**Exercise aim:** The output must contain exactly the lines from the top of the listing below through the line containing "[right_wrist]", and no pictures.

Top of Data segment

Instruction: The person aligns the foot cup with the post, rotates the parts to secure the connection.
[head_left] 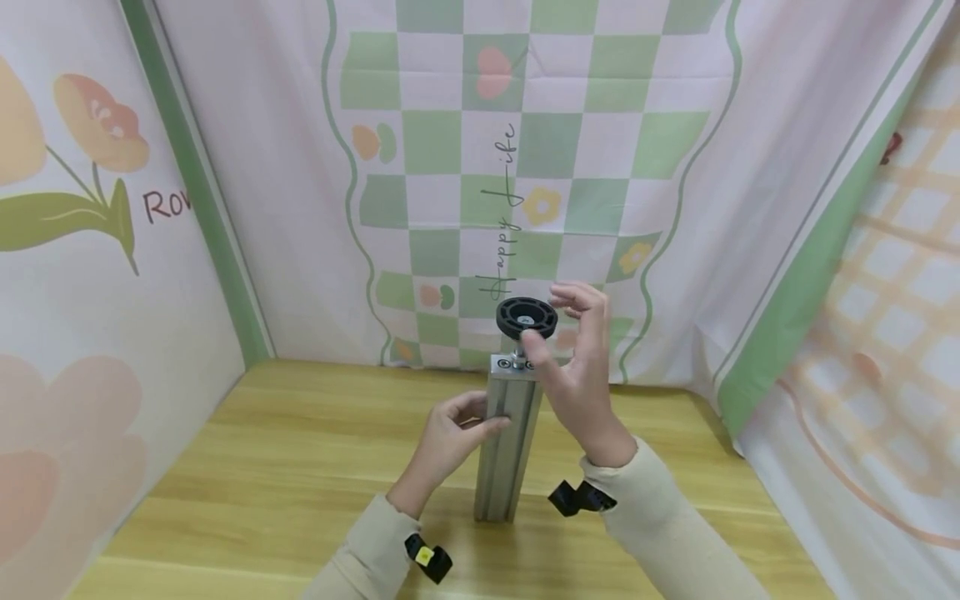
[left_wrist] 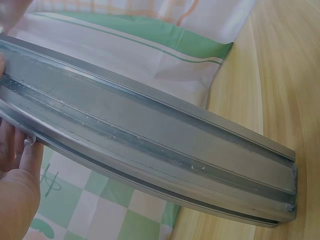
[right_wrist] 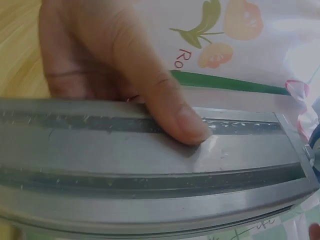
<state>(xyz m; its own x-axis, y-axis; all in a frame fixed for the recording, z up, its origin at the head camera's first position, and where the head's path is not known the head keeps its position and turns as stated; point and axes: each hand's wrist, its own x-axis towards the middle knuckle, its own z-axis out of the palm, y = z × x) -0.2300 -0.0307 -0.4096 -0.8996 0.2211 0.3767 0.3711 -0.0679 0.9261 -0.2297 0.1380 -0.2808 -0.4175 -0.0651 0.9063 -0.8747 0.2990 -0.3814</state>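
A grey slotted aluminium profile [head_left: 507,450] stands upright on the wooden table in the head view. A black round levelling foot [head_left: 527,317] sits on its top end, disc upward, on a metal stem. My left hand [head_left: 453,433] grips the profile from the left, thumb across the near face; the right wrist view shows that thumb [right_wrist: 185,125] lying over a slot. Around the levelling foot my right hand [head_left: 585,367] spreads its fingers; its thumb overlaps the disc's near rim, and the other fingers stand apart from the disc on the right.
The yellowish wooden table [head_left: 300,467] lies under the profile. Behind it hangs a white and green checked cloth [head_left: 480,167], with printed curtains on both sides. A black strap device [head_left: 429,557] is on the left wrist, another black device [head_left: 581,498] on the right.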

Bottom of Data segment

**Output for this task:**
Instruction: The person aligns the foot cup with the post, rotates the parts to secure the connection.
[head_left] 
[left_wrist] 
[right_wrist] 

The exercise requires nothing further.